▶ Assignment: Determine which lines of the records include the word "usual", and copy them.
-------- Study material
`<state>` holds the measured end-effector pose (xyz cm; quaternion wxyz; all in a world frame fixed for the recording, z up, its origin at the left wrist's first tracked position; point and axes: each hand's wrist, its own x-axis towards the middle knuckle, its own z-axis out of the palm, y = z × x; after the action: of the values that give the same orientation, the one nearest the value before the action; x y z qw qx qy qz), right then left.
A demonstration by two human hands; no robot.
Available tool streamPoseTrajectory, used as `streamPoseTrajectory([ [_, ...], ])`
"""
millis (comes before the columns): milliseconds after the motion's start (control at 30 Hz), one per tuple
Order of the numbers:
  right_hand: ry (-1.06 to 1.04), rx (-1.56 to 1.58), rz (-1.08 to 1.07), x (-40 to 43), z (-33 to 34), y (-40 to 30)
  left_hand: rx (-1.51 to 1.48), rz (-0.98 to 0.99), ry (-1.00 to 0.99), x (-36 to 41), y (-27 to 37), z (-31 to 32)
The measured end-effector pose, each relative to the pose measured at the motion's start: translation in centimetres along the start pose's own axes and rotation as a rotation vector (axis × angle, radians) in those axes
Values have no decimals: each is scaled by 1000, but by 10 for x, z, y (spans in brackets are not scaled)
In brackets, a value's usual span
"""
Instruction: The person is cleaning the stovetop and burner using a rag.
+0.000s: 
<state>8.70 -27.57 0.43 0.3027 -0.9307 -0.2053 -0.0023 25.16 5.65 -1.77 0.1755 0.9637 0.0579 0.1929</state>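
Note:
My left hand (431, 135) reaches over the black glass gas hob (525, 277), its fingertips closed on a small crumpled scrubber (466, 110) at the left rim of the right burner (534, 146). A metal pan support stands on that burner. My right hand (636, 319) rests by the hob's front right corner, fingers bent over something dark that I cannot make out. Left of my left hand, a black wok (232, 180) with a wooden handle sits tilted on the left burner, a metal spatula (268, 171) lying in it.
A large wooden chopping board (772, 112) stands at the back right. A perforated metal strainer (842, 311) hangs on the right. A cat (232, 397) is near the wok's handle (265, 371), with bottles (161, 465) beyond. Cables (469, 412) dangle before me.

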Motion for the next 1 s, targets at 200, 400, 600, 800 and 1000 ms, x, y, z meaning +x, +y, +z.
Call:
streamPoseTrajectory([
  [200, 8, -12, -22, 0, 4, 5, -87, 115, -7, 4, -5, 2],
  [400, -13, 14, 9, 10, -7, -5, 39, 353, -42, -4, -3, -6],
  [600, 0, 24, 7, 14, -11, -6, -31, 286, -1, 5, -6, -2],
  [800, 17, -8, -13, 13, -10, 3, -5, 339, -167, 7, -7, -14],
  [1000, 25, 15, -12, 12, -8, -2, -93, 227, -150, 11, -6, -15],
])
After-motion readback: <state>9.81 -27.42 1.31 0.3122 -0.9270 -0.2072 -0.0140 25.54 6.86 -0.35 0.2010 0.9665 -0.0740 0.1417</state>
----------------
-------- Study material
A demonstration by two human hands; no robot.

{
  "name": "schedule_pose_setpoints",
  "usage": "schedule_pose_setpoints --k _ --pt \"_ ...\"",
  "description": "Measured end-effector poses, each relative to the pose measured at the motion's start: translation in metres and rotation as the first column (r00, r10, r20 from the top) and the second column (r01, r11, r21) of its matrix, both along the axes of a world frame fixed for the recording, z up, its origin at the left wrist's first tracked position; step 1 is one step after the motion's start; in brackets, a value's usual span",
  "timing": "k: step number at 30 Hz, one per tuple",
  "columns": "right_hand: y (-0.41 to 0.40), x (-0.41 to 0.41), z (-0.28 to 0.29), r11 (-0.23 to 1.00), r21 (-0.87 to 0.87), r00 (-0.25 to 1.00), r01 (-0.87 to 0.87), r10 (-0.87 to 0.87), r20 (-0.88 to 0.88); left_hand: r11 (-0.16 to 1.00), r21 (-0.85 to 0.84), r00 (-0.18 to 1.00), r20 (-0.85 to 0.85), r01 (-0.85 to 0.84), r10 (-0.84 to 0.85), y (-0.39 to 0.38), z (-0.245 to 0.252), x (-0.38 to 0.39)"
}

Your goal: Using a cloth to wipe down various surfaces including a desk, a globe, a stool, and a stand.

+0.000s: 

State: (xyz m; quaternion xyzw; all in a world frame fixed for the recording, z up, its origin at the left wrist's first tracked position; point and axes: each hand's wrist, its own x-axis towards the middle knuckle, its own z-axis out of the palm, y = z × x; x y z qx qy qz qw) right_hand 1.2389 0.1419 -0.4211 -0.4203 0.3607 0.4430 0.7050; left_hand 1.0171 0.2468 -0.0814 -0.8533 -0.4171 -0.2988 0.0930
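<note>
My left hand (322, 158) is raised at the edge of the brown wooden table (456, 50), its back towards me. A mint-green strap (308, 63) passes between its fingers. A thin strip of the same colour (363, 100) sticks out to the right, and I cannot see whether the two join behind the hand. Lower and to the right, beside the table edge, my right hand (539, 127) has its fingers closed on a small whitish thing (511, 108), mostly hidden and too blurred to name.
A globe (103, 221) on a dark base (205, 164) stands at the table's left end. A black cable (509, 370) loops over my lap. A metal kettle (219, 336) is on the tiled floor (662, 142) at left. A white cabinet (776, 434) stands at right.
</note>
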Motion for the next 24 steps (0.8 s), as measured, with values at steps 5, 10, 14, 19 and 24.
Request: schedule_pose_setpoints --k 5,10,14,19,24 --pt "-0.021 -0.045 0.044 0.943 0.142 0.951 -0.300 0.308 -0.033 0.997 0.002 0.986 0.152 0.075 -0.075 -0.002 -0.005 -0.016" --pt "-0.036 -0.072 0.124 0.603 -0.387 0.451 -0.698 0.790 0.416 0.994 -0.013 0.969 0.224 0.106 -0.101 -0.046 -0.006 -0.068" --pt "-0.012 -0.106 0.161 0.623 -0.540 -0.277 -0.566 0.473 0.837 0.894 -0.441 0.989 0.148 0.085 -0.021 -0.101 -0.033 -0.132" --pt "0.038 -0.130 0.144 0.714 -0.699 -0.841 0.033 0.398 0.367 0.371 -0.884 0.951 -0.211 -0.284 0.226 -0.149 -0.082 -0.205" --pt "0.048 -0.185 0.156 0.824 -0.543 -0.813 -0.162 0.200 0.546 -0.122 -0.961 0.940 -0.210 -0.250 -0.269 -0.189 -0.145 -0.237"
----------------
▶ Output for this task:
In brackets, a value's usual span
  "description": "Measured end-effector poses, each relative to the pose measured at the motion's start: translation in metres and rotation as the first column (r00, r10, r20 from the top) and the second column (r01, r11, r21) of its matrix, both along the axes of a world frame fixed for the recording, z up, its origin at the left wrist's first tracked position; step 1 is one step after the motion's start; in brackets, a value's usual span",

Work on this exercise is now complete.